The continuum of Machinic desires
The Calumet Collaborations

Calumet river, Chicago, IL
Feb 2015 - May 2015
Academic individual work + Group collaboration
Instructor - Michael Sorkin

This project examines the role of soil remediation as the experimental architectural and urban projects aggregates density as a process of urbanization.

  • Redefine the urban movement by connecting existing grids with a shifting attitudes.
  • Aggregate density along one edge of the block as residential screens to define forest remediation boundary.
  • Extending urban grids to the waterfront to allow further connection if needed.
  • A commercial platform is created to highlight the existing dock by cantilevering over.

This is Calumet

Chicago, lake-sided and magnificently flat, gridded to the horizon, studied and troubled, is ever ready for reimagining. What better moment than the impending 119th anniversary of the Burnham Plan? While the city no longer butchers hogs for the planet, its shoulders remain broad and its sense of its own practicality and possibility abides. But it’s also a place of mesmerizing abstraction. The inflections of its Cartesian substrate by big ideas, by slashing highways, by demographic disaster, by fringing skyscrapers, by corruption and genius: here is Chicago.

So what next? While architectural culture is still thick with ambivalence about big plans, we know we love them – if only in secret – as the stuff of our most febrile dreams, even when they spring from mosaic collusions of an infinity of independent tininesses. Perhaps we realize them too much as a form of negative capability, patching up somebody else’s disaster-driven tabula rasa. Bring on Katrina! Bring on white flight! Bring on the collapse of Detroit! Bring on the disappearance of U.S. Steel! Bring on the flattening of miles of public housing! Bring on the rising seas! But bring it on! Shall we plunge in?

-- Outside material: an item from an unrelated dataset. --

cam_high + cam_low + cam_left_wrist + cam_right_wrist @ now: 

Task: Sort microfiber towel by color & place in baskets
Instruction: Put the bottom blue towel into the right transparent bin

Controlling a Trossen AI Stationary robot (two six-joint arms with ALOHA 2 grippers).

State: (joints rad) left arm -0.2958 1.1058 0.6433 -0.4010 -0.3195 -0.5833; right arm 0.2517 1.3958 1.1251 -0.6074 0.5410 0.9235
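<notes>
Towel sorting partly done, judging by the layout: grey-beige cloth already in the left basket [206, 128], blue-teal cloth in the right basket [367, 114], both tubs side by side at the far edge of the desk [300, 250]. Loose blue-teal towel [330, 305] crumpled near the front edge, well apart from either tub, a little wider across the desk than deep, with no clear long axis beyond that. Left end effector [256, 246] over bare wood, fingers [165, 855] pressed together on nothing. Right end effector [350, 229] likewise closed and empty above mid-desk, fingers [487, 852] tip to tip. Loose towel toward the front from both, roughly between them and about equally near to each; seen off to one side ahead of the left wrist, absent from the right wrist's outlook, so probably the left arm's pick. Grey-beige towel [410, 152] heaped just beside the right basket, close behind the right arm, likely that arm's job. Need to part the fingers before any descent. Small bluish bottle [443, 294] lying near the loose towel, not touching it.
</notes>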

The Calumet Collaborations is a collective project of a group of architectural schools - including participants from CCNY, IIT, and the GSD and students of urban design, architecture, and landscape architecture - to investigate an enormous swath of de-industrialized land on the south side of Chicago, with a supporting ecology that spans state boundaries from Illinois to Michigan. Using an inductive strategy based on the design of a series of highly-sustainable neighborhoods and founded on a rigorous investigation of existing environments, economies, ecologies, and social networks, the objective is to design a series of interventions – at a wide range of scales and operations – that can begin to suggest happy futures for an area in search of dramatic transition. Our aim is not simply to produce a series of plans but to invent new styles for cooperative design and a vision for the region.


The Oblivion Revives

The site locates on the middle section of the Calumet River. It was the place for heavy industries such as oil extraction and concrete production. However, during the last two decades, it witnessed a decrease in population as industries moved to other places for a better location of resources and cheaper labors. The site was then left as a wasteland in the backyard of the city of Chicago.

A major gesture through the site is to re-establish the connection between two bunds of the river. A shifting grid is proposed for maximizing the potential of connecting adjacent projects proposed by cohorts. A rotated rectangular space in the center consequently addresses sufficient attention as the core for future expanding. In different phases of development, the figure ground of the rotated core remains while its function upgrades throughout the time.


The Calumet Trilogy

A three-phase development is proposed for revitalization of the site. Based on the shifting grid typology, the rectangular core zone is first used as an industrial complex to support on-site and off-site development. The presence of such maximizes the utilization of local resources and materials. 

The second phase focuses on the remediation of on-site contaminated soil. The deconstruction of the industrial complex gives way to a new core of green. Soil is transferred between the core and the rest of the site throughout the time.

The final phase is a self-sustained live-work community consists housing, industries, schools, health cares. The central green core is kept as the long-term remediation heritage while density is aggregated along the sides. Lofts and workshops locate between the high-rises and existing communities as a gradient between drastic shift of density.


Typological analysis

A series typological analysis was developed to create a taxonomic inventory. From building occupying on one edge of the block to all sides, it seeks to explain all potential spatial arrangements which are used in turn for regular grids within the design.

A mixture of different typologies is also encouraged in the light of the New Urbanism, so that a wide range of program could happen within a few steps periphery.